Information submited: 2015-05-20 Modified: 2018-03-13 By: 1
Botanical Name: Eucalyptus citriodora
Common Method of Extraction: Steam distillation
Part Typically Used: Leaves and twigs
Color: Pale Yellow
Perfumery Note: Top / Middle
Strength of Initial Aroma: Fresh, medicinal, heavy lemon aroma.
Corymbia Citriodora is a tall tree, growing to 35 metres in height, from temperate and tropical north eastern Australia. It is also known as Lemon - Scented Gum, Blue Spotted Gum, Lemon Eucalyptus and Eucalyptus Citriodora.
Corymbia Citriodora has smooth, pale, uniform or slightly mottled bark, white to coppery in summer, and a conspicuously narrow - leaved crown which smells strongly of Lemons. The bark is smooth for the entire height of the tree, often powdery, shedding in thin curling flakes.
Eucalyptus Citriodora is one of the most popular Eucalyptus trees grown throughout Melbourne in Australia, which is its native country. This species is believed to have originated from a restricted area of Queensland on the Tropic of Capricorn, and is now found growing throughout the world’s tropical climates.

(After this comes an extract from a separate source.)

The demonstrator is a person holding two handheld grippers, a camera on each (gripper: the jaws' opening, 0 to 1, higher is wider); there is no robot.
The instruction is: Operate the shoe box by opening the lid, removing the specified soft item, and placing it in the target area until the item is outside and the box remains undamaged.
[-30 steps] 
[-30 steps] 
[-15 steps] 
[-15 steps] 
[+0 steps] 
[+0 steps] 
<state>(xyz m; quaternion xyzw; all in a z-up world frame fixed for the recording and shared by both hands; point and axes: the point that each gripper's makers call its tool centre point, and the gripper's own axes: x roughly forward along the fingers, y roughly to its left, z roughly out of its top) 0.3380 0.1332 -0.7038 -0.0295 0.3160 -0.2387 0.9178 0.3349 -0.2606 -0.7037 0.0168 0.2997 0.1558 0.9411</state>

There are many types of Eucalyptus used to distill oil. Oils high in Eucalyptol are used medicinally, and oils such as the Eucalyptus Lemon are used more in the fragrance industry. More recently it has become a popular addition to natural bug repellents.
Although large quantities of Eucalyptus Citriodora essential oil were distilled in Queensland during the 1950 and 1960, very little of this oil is produced in Australia today. The largest producing countries are now Brazil, China and India, with smaller quantities originating from South Africa, Guatemala, Madagascar, Morocco and Russia.
The essential oil of the Lemon-Scented Gum mainly consists of citronellal (80%), produced largely in Brazil and China.
In Brazil, leaf harvesting may take place twice a year, whereas most of the oil produced in India comes from smallholders who harvest leaves at irregular times, mostly depending on convenience, demand, and oil trading prices.
After collection, the leaves, stems and twigs are sometimes chipped before quickly loading into the still for extraction by steam distillation. Processing takes approximately 1,25 hours and delivers a yield of 1,0% to 1,5% of a colourless to pale straw coloured essential oil.
The odour is very fresh, Lemon-Citrus and somewhat reminiscent of Citronella oil (Cymbopogon Nardus), due to the fact that both oils contain high levels of the monoterpene aldehyde, citronellal.